▶ [Assignment] Set down all the records below, word for word.

▶ [Records for the exercise]
■ ■ ■

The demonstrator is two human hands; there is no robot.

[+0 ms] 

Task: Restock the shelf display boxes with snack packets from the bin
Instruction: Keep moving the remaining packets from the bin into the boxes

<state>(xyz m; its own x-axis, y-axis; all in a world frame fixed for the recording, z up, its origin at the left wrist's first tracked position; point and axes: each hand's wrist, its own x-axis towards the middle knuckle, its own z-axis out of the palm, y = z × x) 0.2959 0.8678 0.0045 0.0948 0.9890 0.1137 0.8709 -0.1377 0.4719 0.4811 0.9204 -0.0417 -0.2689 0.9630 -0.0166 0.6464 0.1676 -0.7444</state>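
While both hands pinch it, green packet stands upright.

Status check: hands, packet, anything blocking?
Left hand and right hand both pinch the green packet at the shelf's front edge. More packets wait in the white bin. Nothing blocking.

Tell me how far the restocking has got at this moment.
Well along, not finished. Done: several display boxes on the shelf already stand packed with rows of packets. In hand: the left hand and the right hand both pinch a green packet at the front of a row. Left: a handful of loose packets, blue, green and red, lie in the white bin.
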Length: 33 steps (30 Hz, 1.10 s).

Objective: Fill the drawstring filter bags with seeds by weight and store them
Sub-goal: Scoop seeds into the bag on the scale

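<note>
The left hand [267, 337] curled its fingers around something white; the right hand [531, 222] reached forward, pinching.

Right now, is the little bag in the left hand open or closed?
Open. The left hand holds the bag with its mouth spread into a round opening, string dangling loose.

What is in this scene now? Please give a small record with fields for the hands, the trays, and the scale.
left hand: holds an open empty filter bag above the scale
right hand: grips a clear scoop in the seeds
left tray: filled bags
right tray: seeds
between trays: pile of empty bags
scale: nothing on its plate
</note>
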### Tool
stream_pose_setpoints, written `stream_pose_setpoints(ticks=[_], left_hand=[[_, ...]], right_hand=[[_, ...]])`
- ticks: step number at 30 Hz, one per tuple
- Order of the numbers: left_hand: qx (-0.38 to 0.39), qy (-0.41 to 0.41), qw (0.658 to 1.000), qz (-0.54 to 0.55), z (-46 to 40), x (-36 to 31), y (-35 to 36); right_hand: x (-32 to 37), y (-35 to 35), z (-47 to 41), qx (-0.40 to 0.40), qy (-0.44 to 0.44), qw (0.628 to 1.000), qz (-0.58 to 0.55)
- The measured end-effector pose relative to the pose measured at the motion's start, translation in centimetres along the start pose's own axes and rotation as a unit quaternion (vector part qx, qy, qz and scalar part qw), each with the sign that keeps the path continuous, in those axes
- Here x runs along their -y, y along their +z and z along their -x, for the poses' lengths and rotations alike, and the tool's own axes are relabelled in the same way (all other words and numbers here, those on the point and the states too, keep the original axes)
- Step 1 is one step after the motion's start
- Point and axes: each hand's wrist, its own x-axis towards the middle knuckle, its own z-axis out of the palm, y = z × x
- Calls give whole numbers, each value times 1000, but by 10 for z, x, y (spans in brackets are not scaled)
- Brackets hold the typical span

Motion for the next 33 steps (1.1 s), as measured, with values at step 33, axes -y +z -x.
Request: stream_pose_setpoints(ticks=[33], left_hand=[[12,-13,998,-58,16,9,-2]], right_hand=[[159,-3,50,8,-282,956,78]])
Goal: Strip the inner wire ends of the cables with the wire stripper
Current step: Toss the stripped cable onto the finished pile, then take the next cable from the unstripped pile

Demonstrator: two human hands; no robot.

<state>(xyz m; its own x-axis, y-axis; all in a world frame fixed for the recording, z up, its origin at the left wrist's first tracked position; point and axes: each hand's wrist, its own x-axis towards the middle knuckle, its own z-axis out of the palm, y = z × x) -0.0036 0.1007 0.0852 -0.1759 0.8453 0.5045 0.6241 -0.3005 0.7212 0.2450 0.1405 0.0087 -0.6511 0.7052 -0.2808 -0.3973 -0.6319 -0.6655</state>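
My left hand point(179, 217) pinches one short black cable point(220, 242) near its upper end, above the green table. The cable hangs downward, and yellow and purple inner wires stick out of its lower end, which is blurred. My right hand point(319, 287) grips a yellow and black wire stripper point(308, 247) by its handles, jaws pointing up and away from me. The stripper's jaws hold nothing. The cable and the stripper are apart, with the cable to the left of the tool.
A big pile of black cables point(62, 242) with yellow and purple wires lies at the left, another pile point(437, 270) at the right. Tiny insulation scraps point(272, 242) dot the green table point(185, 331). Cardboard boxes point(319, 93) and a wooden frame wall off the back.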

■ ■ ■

▶ [Solution below]
The demonstrator is two human hands; there is no robot.

[+0 ms] 

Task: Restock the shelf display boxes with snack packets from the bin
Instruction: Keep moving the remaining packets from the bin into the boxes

<state>(xyz m; its own x-axis, y-axis; all in a world frame fixed for the recording, z up, its origin at the left wrist's first tracked position; point and axes: each hand's wrist, its own x-axis towards the middle knuckle, its own z-axis out of the palm, y = z × x) 0.2959 0.8678 0.0045 0.0948 0.9890 0.1137 0.8709 -0.1377 0.4719 0.4811 0.9204 -0.0417 -0.2689 0.9630 -0.0166 0.6464 0.1676 -0.7444</state>
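While both hands pinch it, green packet stands upright.

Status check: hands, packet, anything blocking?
Left hand and right hand both pinch the green packet at the shelf's front edge. More packets wait in the white bin. Nothing blocking.

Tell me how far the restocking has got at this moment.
Well along, not finished. Done: several display boxes on the shelf already stand packed with rows of packets. In hand: the left hand and the right hand both pinch a green packet at the front of a row. Left: a handful of loose packets, blue, green and red, lie in the white bin.
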Length: 33 steps (30 Hz, 1.10 s).

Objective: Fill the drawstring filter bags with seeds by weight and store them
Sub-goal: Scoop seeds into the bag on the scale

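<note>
The left hand [267, 337] curled its fingers around something white; the right hand [531, 222] reached forward, pinching.

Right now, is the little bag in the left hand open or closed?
Open. The left hand holds the bag with its mouth spread into a round opening, string dangling loose.

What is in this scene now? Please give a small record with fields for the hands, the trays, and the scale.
left hand: holds an open empty filter bag above the scale
right hand: grips a clear scoop in the seeds
left tray: filled bags
right tray: seeds
between trays: pile of empty bags
scale: nothing on its plate
</note>
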### Tool
stream_pose_setpoints, written `stream_pose_setpoints(ticks=[_], left_hand=[[_, ...]], right_hand=[[_, ...]])`
- ticks: step number at 30 Hz, one per tuple
- Order of the numbers: left_hand: qx (-0.38 to 0.39), qy (-0.41 to 0.41), qw (0.658 to 1.000), qz (-0.54 to 0.55), z (-46 to 40), x (-36 to 31), y (-35 to 36); right_hand: x (-32 to 37), y (-35 to 35), z (-47 to 41), qx (-0.40 to 0.40), qy (-0.44 to 0.44), qw (0.628 to 1.000), qz (-0.58 to 0.55)
- The measured end-effector pose relative to the pose measured at the motion's start, translation in centimetres along the start pose's own axes and rotation as a unit quaternion (vector part qx, qy, qz and scalar part qw), each with the sign that keeps the path continuous, in those axes
- Here x runs along their -y, y along their +z and z along their -x, for the poses' lengths and rotations alike, and the tool's own axes are relabelled in the same way (all other words and numbers here, those on the point and the states too, keep the original axes)
- Step 1 is one step after the motion's start
- Point and axes: each hand's wrist, its own x-axis towards the middle knuckle, its own z-axis out of the palm, y = z × x
- Calls give whole numbers, each value times 1000, but by 10 for z, x, y (spans in brackets are not scaled)
- Brackets hold the typical span

Motion for the next 33 steps (1.1 s), as measured, with values at step 33, axes -y +z -x.
Request: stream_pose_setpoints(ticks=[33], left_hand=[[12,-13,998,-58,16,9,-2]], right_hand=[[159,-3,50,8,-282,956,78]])
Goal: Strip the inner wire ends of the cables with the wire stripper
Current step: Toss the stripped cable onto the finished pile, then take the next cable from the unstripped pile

Demonstrator: two human hands; no robot.

<state>(xyz m; its own x-axis, y-axis; all in a world frame fixed for the recording, z up, its origin at the left wrist's first tracked position; point and axes: each hand's wrist, its own x-axis towards the middle knuckle, its own z-axis out of the palm, y = z × x) -0.0036 0.1007 0.0852 -0.1759 0.8453 0.5045 0.6241 -0.3005 0.7212 0.2450 0.1405 0.0087 -0.6511 0.7052 -0.2808 -0.3973 -0.6319 -0.6655</state>
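My left hand point(179, 217) pinches one short black cable point(220, 242) near its upper end, above the green table. The cable hangs downward, and yellow and purple inner wires stick out of its lower end, which is blurred. My right hand point(319, 287) grips a yellow and black wire stripper point(308, 247) by its handles, jaws pointing up and away from me. The stripper's jaws hold nothing. The cable and the stripper are apart, with the cable to the left of the tool.
A big pile of black cables point(62, 242) with yellow and purple wires lies at the left, another pile point(437, 270) at the right. Tiny insulation scraps point(272, 242) dot the green table point(185, 331). Cardboard boxes point(319, 93) and a wooden frame wall off the back.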

This completes the required output.